Hornbeck Offshore Lowers Q4 Guidance
Hornbeck Offshore Services, Inc. said that, after an initial review of operating results, it has revised its EBITDA and diluted earnings per share (EPS) guidance for the fourth quarter of 2006 and calendar 2006.
The Company now expects EBITDA for the fourth quarter of 2006 to range between $33.0 million and $34.0 million, down from $39.0 million to $41.0 million. Please refer to the attached data table and Note A for a definition and reconciliation of EBITDA guidance to its most directly comparable GAAP financial measure. The Company now expects EPS for the fourth quarter of 2006 to range between $0.61 and $0.63, down from $0.72 to $0.77. Included in fourth quarter 2006 results will be a $1.5 million ($1.0 million after-tax, or $0.04 per diluted share) gain on the sale of the ocean-going tug, Ponce Service. In recognition of its actual results for the first nine months of 2006 and its revised fourth quarter 2006 guidance above, the Company now expects EBITDA for the full calendar year 2006 to range between $151.3 million and $152.3 million and EPS to range between $2.74 and $2.77.
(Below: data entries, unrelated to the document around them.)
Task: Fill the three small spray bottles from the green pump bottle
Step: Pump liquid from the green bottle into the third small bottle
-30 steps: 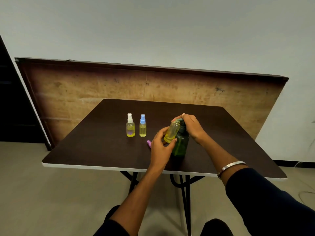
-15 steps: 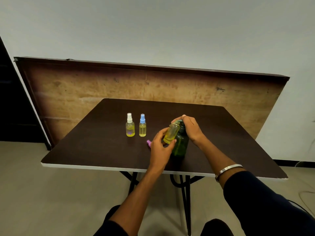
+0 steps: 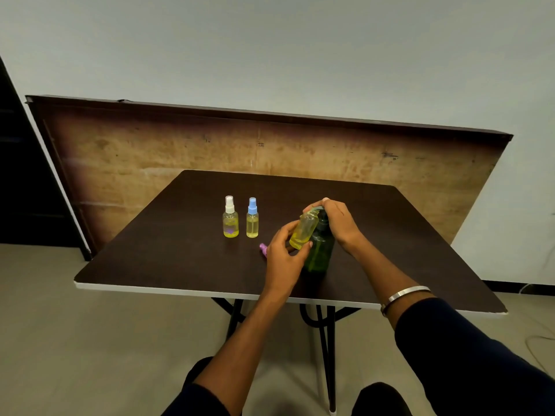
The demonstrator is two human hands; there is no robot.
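Note:
The green pump bottle (image 3: 320, 250) stands near the middle of the dark table (image 3: 168, 253). My right hand (image 3: 339, 223) lies over its pump head, fingers curled round it. My left hand (image 3: 285, 253) holds an uncapped small bottle (image 3: 303, 232) with yellow liquid, tilted with its mouth up under the pump spout. Two capped small spray bottles stand side by side to the left: one with a white cap (image 3: 230, 217), one with a blue cap (image 3: 252, 218), both holding yellow liquid. A pink spray cap (image 3: 263, 248) lies on the table just left of my left hand.
A large wooden board (image 3: 150, 157) leans against the wall behind the table. The table's white front edge (image 3: 180, 291) runs close to me, with black metal legs (image 3: 326, 349) below. My knees show at the bottom.
Both hands and the held bottle stay nearly where they were at the pump; no clear movement shows beyond a slight shift of the camera.

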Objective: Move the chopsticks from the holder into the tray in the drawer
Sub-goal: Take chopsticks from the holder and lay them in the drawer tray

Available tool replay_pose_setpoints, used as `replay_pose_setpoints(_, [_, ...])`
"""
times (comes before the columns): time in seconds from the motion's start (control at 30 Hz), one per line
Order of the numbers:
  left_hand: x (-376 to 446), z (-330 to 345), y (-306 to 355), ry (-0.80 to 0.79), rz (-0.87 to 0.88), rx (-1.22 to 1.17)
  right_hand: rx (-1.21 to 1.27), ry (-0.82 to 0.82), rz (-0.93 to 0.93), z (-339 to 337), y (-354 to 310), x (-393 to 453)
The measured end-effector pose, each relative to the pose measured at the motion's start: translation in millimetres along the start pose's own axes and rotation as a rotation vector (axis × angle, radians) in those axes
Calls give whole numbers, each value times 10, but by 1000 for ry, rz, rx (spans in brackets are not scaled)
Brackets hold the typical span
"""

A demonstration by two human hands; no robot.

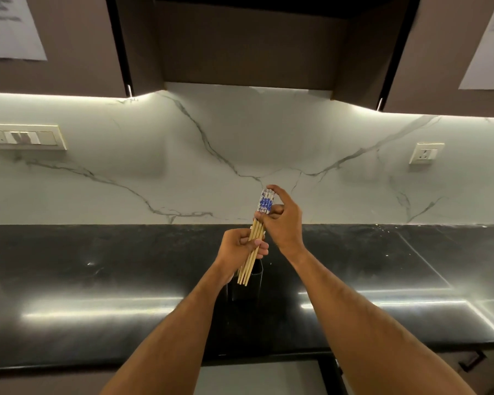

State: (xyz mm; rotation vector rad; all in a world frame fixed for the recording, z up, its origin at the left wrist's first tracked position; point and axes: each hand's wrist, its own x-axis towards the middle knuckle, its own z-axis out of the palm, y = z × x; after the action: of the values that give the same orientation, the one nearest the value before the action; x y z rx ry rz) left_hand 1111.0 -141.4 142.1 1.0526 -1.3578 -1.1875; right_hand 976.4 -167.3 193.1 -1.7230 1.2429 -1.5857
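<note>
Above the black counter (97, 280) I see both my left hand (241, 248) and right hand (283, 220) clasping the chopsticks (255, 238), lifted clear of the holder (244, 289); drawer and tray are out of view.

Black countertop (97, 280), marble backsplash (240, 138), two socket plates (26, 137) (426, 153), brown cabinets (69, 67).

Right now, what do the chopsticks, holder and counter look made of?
Chopsticks: pale tan, matte, likely bamboo or wood, with blue-and-white patterned tops.
Holder: dark and smooth, perhaps metal or plastic; unclear.
Counter: black polished stone, judging by mirror-like light streaks.
</note>
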Motion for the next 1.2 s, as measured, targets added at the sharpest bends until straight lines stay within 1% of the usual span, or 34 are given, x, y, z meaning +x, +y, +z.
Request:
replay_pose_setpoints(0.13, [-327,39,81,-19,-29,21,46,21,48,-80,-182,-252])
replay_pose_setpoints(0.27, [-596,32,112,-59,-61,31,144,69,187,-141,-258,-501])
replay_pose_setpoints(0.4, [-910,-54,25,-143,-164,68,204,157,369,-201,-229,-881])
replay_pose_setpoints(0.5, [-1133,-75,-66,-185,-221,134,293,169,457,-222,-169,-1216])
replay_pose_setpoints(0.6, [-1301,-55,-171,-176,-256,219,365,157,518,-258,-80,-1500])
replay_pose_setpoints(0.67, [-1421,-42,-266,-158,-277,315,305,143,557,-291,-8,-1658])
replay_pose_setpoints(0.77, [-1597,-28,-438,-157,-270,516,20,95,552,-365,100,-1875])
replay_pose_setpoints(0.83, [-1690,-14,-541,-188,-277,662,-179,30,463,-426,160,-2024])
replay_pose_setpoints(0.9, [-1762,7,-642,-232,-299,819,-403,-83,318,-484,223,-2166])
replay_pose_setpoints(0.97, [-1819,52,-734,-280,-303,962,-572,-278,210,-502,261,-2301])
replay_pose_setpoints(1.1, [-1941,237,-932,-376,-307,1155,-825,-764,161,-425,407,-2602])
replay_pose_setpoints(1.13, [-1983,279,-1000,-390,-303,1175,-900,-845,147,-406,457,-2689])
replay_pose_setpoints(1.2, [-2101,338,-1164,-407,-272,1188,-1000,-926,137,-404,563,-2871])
Todd Hornbeck, Chairman, President and CEO, stated, "On our last earnings call, we reported that market conditions for offshore supply vessels (OSVs) operating in the U.S. Gulf of Mexico (GoM) were getting choppy. However, during the latter half of the fourth quarter we experienced even more volatility than we expected. While our average OSV dayrates for the fourth quarter of 2006 were near the mid-point of our guidance range of $19,000 to $20,000, utilization for the quarter averaged in the mid-80s, resulting in utilization-adjusted, or effective, dayrates that were roughly $2,000 less than comparable third quarter 2006 dayrates for this segment. This unexpected dip in utilization was partially due to softer market demand and partially attributable to shipyard delays for regulatory drydockings and unscheduled repairs, as well as downtime related to the positioning and outfitting of one of our offshore supply vessels for specialty service. In addition, our operating results for the fourth quarter of 2006 were adversely impacted by an unexpected supplemental insurance premium in late November and costs related to a series of vessel incidents and related repairs that occurred during late November and December."
Mr. Hornbeck continued, "Over the last couple of months, we have observed several factors that have impacted our operating environment. OSV dayrate volatility has increased, shipyard delivery schedules for newbuilds and turnaround time for regulatory drydockings, repairs and maintenance remain uncertain and personnel and insurance costs continue to rise. From mid- November to mid-January, our utilization-adjusted, or effective, fleetwide OSV dayrates have fluctuated by as much as $3,000. Continued labor and material shortages in the shipyard community have contributed to chronic delays in shipyard activity, which has adversely affected our utilization and increased our recertification, repair and maintenance costs. In contemplation of the delivery of over 20 new vessels over the next several years, we continue to train additional mariners to ensure a qualified workforce to operate our rapidly growing fleet. While we still have much more data to analyze, we anticipate lowering our most recently reported calendar 2007 guidance on our fourth quarter 2006 earnings call in mid-February, possibly by as much as 15% to 20%.
"Notwithstanding these factors, we are confident that the fundamental drivers of our business model remain solid. We look forward to the incremental new OSV demand drivers that are expected to come on-line in the GoM throughout 2008 and beyond, concurrent with the planned deliveries of two MPSVs and thirteen 240 class new generation OSVs under our active newbuild and conversion programs that will more than double the deadweight capacity of our upstream fleet. In addition, we expect to deliver three 60,000-barrel double- hulled tank barges and four ocean-going tugs during 2007 that will increase the barrel-carrying capacity of our downstream fleet by about 30%," Mr. Hornbeck concluded.